W związku z tym, jak wyjaśnić brak próby aktualizacji wymienionych w poprzednich wątkach pakietów?

Nie ma ich w /var/lib/portage/world, więc skoro są zainstalowane, powinny być zależnościami innych pakietów.

Niezależnie jednak czy są zainstalowane bezpośrednio, czy jako zależności, powinny byc uaktualniane przy wykonaniu emerge -uD world, a nie są Stąd właśnie moje pytanie - próbuje ustalić, czy to ja jestem głupi, czy portage pomija zależności (przy update).

----------

## sebas86

 *arek.k wrote:*   

> Niezależnie jednak czy są zainstalowane bezpośrednio, czy jako zależności, powinny byc uaktualniane przy wykonaniu emerge -uD world, a nie są Stąd właśnie moje pytanie - próbuje ustalić, czy to ja jestem głupi, czy portage pomija zależności (przy update).

 

Hmm, deep raczej nie wymusza update. Co do zależności, może instalowałeś kiedyś te pakiety z opcją oneshot.

----------

## arek.k

 *sebas86 wrote:*   

> Co do zależności, może instalowałeś kiedyś te pakiety z opcją oneshot.

 

100% pewności jeszcze nie mam, ale chyba (po części) masz rację. Raczej nie podejrzewam, żebym "ręcznie" instalował np. docbook-sgml-dtd.
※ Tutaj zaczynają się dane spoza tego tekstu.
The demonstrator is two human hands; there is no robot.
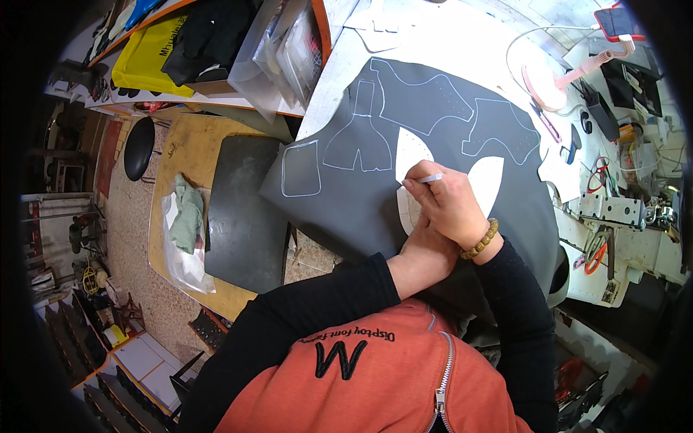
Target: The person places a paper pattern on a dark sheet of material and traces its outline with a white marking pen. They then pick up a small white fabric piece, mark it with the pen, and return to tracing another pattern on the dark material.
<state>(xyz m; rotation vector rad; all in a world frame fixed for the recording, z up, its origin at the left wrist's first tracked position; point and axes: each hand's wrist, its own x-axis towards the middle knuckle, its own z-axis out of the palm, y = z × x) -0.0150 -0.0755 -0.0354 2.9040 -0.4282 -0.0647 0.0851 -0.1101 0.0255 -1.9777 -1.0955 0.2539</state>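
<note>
My right hand [455,202], with a beaded bracelet [482,242] at its wrist, grips a slim pale pen [430,178]. The pen's tip end is beside the edge of a white U-shaped paper pattern [486,180] lying on a dark grey sheet of material [339,209]. My left hand [426,254] rests low on the pattern, crossed under the right one. The right hand hides its fingers. Light outlines mark the sheet around the pattern: a rounded rectangle at left, a flared shape with a notch, and two curved pieces farther back.
At right on the white table stand a pink phone stand [550,86], orange-handled scissors [596,252] and a metal machine part [613,209]. A dark board [249,209] and a green cloth [188,216] lie on the wooden table at left. Shelves with a yellow bag [148,58] rise behind.
</note>
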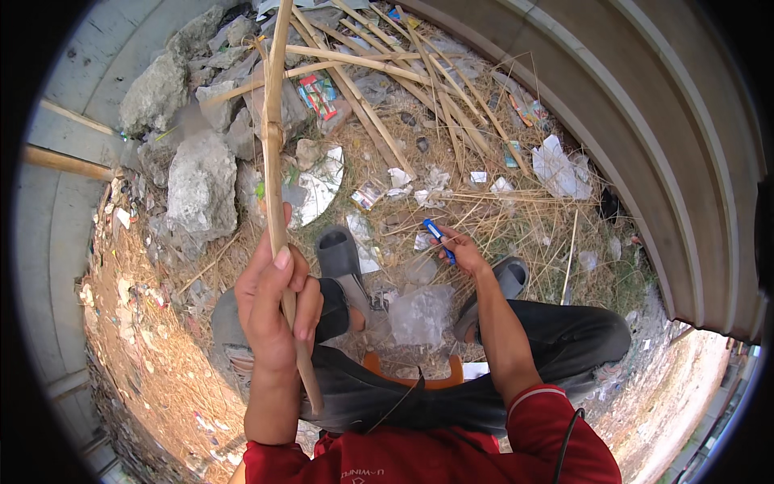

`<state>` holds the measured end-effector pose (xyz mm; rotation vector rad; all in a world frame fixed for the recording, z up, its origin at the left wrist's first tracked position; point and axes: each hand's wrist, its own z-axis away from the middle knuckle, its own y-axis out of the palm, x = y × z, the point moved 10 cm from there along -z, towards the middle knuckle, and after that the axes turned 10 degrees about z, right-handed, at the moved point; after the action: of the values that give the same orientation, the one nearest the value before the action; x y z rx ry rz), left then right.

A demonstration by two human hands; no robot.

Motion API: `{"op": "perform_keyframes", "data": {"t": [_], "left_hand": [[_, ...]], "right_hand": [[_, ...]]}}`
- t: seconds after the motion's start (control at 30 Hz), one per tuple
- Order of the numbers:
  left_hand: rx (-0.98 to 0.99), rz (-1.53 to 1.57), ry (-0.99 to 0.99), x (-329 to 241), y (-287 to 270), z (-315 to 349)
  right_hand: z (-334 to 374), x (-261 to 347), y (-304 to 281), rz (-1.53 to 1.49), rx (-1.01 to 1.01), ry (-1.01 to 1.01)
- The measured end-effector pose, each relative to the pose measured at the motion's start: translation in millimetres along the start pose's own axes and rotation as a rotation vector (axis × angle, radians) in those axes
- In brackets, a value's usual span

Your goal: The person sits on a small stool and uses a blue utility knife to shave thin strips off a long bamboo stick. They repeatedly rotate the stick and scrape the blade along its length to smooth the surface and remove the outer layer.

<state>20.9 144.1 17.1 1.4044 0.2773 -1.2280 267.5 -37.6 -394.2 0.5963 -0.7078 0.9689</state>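
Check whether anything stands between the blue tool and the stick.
Nothing visible does: open air separates the blue tool in the right hand from the stick in the left hand. The grey slipper showing between them sits lower, at ground level.

A pale stick [275, 153] and a small blue cutter [433, 229], both held off the ground.
The stick, tan and slender with a swollen knot and a ragged upper left edge, runs from the top edge, left of centre, down to a blunt end at lower left of centre; the cutter, slim with a whitish patch, slants just right of the frame's middle.
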Motion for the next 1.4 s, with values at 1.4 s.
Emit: {"op": "perform_keyframes", "data": {"t": [1.4], "left_hand": [[-0.019,-0.032,-0.024,2,-2,-1]], "right_hand": [[-28,24,-15,1.050,-0.405,0.027]]}}
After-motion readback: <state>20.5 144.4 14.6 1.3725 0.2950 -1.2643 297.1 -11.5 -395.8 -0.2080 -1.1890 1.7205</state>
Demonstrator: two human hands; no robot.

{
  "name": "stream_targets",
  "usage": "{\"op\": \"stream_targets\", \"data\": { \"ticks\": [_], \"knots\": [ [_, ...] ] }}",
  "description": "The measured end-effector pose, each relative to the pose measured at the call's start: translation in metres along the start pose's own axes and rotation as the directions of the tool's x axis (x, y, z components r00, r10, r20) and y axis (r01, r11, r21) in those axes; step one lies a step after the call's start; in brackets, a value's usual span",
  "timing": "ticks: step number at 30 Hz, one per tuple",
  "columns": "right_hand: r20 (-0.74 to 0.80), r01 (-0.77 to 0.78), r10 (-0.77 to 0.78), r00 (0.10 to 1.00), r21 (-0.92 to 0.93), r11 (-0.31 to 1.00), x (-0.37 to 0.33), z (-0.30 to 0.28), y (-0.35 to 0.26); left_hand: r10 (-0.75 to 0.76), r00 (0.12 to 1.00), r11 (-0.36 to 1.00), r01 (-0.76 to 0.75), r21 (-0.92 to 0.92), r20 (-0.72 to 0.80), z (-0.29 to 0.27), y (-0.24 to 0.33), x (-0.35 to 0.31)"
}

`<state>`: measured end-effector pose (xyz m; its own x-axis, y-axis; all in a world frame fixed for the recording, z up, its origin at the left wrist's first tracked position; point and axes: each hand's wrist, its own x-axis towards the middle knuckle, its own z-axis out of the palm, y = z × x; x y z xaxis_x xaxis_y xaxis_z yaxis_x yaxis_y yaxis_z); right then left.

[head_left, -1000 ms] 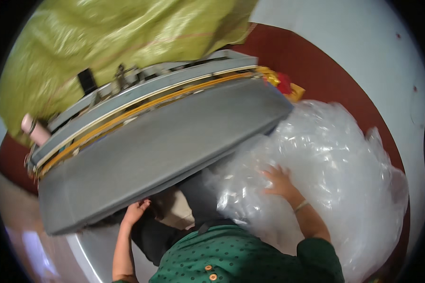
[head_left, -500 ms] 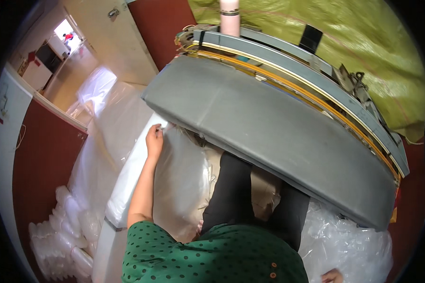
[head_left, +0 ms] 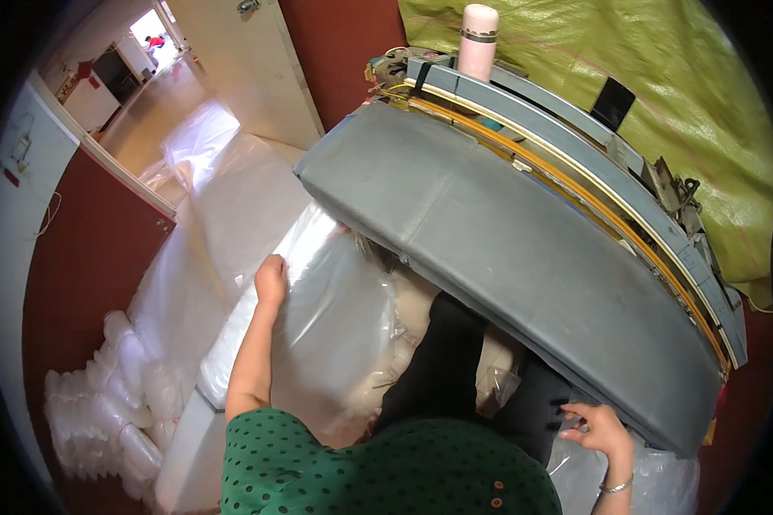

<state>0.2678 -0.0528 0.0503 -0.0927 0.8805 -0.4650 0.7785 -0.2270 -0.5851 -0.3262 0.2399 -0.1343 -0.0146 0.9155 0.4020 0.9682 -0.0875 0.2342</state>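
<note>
My left hand (head_left: 271, 279) is closed on the edge of clear plastic film (head_left: 331, 292), which lies in a glossy stack over a long pale bench or box (head_left: 199, 421) at my left. My right hand (head_left: 599, 429), with a bracelet at the wrist, is raised beside my thigh at the right. Its fingers are curved and apart, and I see nothing between them. It is just in front of the grey padded bar (head_left: 489, 232) of the machine. More clear plastic (head_left: 661, 481) lies below and behind that hand.
Behind the padded bar run an orange strip (head_left: 575, 215) and a blue-grey metal rail (head_left: 524, 112). A pink bottle (head_left: 478, 43) stands on the rail. Bundled clear bags (head_left: 116, 412) lie at the lower left. A door (head_left: 249, 69) opens onto a corridor with a distant person.
My left hand has drawn back slightly toward me, bringing film along. My right hand has risen from the bottom edge toward the padded bar. The view has shifted a little.
</note>
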Motion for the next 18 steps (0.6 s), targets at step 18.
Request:
{"op": "stream_targets", "data": {
  "ticks": [18],
  "knots": [
    [-0.266, 0.782, -0.752, 0.603, 0.012, 0.623, 0.149, 0.104, -0.065, 0.683, 0.566, 0.332, 0.323, -0.886, 0.462, -0.135, 0.298, -0.156]
  ]
}}
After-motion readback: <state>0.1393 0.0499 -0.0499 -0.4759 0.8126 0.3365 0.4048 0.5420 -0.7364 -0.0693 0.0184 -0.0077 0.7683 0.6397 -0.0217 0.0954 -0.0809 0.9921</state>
Wygląda jednak na to, że  pakiety sprawiające problemy nie są zależnościami pakietów z world (ani zależnościami zależności). Pewnie nie zrobiłem należytego porządku przy deinstalacji jakichś pakietów.

Jedyny problem to virtual/perl-Scalar-List-Utils. Jest zależnością np. app-office/openoffice.

Co jeszcze dziwniejsze perl-core/Scalar-List-Utils nie jest zainstalowany (bardzo ciekawe, być może to jakieś uszkodzenie, które popełniłem).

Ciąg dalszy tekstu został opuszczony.